**What you have to do:**
For the listing below, return the line containing "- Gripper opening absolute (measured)", the line containing "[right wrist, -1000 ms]", and all lines in between, exactly as written and nothing else.

**Data provided:**

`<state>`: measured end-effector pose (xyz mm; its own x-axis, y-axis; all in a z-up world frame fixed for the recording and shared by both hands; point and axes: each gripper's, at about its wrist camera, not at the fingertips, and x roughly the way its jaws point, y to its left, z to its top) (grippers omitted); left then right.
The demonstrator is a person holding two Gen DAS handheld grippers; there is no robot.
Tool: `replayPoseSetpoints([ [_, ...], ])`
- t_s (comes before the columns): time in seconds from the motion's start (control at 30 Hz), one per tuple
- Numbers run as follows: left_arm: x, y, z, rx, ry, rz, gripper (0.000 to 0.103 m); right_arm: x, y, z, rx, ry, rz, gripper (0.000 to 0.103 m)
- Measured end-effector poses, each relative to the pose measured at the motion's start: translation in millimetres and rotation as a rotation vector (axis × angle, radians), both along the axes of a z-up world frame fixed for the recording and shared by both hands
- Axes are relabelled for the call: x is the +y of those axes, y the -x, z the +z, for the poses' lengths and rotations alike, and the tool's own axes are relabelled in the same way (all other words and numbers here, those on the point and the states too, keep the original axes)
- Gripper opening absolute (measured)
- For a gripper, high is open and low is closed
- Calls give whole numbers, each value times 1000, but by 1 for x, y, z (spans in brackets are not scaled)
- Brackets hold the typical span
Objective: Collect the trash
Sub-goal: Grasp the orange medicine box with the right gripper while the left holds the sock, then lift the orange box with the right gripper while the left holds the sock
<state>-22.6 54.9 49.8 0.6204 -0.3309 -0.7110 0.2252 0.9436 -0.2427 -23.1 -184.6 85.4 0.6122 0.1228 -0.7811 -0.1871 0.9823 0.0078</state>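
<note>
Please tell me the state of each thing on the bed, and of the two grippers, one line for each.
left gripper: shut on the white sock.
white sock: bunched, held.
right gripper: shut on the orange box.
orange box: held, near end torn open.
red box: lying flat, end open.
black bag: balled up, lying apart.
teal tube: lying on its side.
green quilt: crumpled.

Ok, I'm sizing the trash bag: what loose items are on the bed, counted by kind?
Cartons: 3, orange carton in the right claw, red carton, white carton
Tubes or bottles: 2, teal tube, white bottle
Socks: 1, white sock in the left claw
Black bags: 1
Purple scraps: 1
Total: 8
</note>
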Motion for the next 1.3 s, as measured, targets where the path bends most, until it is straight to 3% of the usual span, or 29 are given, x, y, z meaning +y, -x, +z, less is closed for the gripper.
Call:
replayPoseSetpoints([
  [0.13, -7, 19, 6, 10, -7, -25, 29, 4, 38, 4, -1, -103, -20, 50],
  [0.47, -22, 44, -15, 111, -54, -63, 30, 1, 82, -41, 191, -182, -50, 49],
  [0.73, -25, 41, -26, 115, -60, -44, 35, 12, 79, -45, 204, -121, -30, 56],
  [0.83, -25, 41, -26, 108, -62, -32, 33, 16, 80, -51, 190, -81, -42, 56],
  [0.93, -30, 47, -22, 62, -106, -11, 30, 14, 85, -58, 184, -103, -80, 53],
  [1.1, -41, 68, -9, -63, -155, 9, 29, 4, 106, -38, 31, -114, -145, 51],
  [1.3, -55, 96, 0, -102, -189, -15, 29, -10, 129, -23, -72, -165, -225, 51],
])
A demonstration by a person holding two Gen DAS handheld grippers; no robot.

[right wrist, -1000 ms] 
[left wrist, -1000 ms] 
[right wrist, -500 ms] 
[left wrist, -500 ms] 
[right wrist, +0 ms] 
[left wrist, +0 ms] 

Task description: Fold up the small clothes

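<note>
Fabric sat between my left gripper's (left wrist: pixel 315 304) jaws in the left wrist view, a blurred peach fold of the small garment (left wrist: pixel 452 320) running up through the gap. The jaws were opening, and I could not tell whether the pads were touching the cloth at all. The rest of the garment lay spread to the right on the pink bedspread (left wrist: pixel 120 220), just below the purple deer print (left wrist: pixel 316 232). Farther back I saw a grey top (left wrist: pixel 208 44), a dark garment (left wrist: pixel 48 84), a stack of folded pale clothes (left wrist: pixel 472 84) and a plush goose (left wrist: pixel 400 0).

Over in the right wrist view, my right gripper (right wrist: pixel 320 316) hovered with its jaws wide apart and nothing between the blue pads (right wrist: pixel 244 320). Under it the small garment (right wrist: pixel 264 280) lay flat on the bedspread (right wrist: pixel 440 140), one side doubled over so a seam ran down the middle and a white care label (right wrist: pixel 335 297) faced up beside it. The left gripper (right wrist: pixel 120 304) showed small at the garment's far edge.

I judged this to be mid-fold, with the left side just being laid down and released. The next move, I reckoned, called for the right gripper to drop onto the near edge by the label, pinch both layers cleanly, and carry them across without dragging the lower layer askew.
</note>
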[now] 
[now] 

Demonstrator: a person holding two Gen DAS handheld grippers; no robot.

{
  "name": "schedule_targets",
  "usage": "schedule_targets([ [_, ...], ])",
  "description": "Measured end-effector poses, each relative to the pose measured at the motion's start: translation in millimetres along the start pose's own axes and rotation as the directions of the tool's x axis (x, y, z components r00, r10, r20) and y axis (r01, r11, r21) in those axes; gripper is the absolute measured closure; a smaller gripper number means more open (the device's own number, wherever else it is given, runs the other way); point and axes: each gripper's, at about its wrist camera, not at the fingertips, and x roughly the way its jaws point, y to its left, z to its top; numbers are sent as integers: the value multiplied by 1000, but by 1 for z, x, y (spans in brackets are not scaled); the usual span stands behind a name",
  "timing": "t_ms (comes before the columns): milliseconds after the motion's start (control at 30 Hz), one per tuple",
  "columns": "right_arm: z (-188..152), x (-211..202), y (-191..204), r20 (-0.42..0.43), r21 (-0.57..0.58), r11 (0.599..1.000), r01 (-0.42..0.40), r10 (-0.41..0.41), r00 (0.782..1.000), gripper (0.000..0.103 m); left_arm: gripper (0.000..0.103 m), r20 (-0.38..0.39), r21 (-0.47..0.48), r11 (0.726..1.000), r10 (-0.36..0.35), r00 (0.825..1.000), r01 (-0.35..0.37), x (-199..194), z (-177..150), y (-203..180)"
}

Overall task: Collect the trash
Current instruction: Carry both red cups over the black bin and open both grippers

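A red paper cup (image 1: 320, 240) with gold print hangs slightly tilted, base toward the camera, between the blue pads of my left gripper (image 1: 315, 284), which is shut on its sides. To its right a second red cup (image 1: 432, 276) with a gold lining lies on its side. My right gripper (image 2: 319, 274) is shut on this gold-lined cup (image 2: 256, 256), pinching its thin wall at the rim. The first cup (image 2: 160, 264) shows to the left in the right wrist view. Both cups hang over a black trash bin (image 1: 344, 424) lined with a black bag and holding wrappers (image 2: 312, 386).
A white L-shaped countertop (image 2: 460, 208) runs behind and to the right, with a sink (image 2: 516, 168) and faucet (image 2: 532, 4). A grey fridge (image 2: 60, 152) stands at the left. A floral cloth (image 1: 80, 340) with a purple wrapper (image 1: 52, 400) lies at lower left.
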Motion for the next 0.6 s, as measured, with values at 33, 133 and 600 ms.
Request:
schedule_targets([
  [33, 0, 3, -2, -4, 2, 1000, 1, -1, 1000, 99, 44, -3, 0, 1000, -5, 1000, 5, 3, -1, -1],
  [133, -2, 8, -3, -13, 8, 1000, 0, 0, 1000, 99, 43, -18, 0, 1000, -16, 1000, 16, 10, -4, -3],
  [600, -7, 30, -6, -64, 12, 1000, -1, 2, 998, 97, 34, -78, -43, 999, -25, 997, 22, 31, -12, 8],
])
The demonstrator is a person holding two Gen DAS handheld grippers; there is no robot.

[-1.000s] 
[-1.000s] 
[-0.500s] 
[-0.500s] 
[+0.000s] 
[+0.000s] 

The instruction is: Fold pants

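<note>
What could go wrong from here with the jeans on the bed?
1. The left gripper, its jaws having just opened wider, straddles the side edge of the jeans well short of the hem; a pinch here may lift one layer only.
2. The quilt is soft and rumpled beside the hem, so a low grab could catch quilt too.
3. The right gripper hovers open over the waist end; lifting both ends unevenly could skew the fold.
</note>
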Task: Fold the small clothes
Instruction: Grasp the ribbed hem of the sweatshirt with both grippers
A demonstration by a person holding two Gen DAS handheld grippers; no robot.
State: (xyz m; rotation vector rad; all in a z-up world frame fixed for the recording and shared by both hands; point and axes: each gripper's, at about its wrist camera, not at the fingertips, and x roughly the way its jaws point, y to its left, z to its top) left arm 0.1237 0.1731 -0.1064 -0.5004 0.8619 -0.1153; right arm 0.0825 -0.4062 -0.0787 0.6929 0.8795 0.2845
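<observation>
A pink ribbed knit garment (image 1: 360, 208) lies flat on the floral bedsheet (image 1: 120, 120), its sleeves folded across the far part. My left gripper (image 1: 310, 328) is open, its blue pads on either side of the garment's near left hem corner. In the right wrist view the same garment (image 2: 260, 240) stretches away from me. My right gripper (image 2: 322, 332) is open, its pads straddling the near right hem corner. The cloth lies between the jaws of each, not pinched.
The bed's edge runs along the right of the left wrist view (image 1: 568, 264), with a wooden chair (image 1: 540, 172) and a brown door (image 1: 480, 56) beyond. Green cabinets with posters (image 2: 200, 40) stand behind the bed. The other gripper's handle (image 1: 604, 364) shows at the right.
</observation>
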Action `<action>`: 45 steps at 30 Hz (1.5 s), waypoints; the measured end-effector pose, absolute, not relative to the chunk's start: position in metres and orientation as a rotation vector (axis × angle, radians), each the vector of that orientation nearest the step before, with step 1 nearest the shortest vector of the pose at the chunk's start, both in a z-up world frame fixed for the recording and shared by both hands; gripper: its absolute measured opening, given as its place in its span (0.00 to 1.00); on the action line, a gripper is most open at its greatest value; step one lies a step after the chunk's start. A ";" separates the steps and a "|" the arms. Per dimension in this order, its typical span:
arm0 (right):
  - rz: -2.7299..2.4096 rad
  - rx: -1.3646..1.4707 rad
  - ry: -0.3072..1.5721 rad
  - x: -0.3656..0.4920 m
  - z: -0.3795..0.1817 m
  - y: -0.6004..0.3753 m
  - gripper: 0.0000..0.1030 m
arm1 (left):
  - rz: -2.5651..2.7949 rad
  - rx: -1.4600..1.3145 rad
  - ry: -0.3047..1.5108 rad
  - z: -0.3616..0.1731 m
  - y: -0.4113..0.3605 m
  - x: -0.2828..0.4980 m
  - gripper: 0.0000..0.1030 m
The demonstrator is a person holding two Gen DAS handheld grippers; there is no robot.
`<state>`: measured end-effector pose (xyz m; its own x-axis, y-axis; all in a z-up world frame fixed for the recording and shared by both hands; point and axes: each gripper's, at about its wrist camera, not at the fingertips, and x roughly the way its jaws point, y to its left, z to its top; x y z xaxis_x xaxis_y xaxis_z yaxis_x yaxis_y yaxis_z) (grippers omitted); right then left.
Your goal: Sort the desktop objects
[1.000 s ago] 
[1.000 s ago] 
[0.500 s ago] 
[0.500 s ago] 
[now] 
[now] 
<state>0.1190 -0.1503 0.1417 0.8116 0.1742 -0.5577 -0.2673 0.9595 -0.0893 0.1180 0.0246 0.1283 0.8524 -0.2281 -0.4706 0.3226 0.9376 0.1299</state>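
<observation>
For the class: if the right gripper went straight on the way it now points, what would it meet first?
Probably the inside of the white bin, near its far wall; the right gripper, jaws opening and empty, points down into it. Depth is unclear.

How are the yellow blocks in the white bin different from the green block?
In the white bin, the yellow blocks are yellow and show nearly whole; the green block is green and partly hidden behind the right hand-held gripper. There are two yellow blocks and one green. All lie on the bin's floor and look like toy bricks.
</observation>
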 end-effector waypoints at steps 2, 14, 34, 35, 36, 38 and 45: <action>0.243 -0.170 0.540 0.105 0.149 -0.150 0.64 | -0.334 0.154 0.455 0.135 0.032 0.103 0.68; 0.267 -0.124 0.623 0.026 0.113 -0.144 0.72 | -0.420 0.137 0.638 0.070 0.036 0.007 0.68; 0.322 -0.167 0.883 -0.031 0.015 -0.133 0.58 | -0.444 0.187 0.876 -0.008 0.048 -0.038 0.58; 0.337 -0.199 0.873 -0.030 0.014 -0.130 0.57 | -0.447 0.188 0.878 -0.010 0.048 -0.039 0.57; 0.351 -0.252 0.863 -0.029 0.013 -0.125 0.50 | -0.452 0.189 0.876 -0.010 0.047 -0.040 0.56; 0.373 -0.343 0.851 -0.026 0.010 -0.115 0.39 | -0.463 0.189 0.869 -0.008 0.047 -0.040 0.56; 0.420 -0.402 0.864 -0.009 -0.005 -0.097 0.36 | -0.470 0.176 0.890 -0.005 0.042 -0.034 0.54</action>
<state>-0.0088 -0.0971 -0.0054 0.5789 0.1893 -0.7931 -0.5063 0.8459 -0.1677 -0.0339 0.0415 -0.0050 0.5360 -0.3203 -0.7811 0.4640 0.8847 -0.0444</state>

**Written response:**
- Gripper opening absolute (measured)
- For a gripper, high is open and low is closed
- Calls give whole numbers, each value times 1000, but by 1 for x, y, z (spans in brackets are not scaled)
- Brackets hold the typical span
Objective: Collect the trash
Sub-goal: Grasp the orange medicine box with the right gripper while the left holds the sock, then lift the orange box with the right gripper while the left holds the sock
<state>-22.6 54.9 49.8 0.6204 -0.3309 -0.7110 0.2252 0.9436 -0.2427 -23.1 -184.6 85.4 0.6122 0.1228 -0.7811 -0.1871 0.9823 0.0078</state>
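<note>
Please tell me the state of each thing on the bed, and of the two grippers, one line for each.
left gripper: shut on the white sock.
white sock: bunched, held.
right gripper: shut on the orange box.
orange box: held, near end torn open.
red box: lying flat, end open.
black bag: balled up, lying apart.
teal tube: lying on its side.
green quilt: crumpled.

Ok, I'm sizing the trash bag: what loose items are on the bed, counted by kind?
Cartons: 3, orange carton in the right claw, red carton, white carton
Tubes or bottles: 2, teal tube, white bottle
Socks: 1, white sock in the left claw
Black bags: 1
Purple scraps: 1
Total: 8
</note>
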Motion for the next 1.3 s, as measured, targets where the path bends most, until it is straight to 3% of the usual span, or 29 are given, x, y, z meaning +y, -x, +z, less is closed for the gripper.
Call:
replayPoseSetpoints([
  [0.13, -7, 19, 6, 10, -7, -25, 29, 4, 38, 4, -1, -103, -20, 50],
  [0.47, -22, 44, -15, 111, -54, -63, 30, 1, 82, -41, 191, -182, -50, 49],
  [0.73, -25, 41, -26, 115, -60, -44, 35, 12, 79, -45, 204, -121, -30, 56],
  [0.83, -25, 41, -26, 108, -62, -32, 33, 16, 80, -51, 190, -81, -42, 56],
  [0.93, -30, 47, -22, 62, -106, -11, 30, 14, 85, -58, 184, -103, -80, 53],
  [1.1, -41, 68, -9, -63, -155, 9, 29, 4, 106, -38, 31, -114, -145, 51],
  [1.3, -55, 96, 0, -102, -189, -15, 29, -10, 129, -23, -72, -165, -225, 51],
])
A demonstration by a person holding two Gen DAS handheld grippers; no robot.

[right wrist, -1000 ms] 

The output is finished, and nothing else is needed.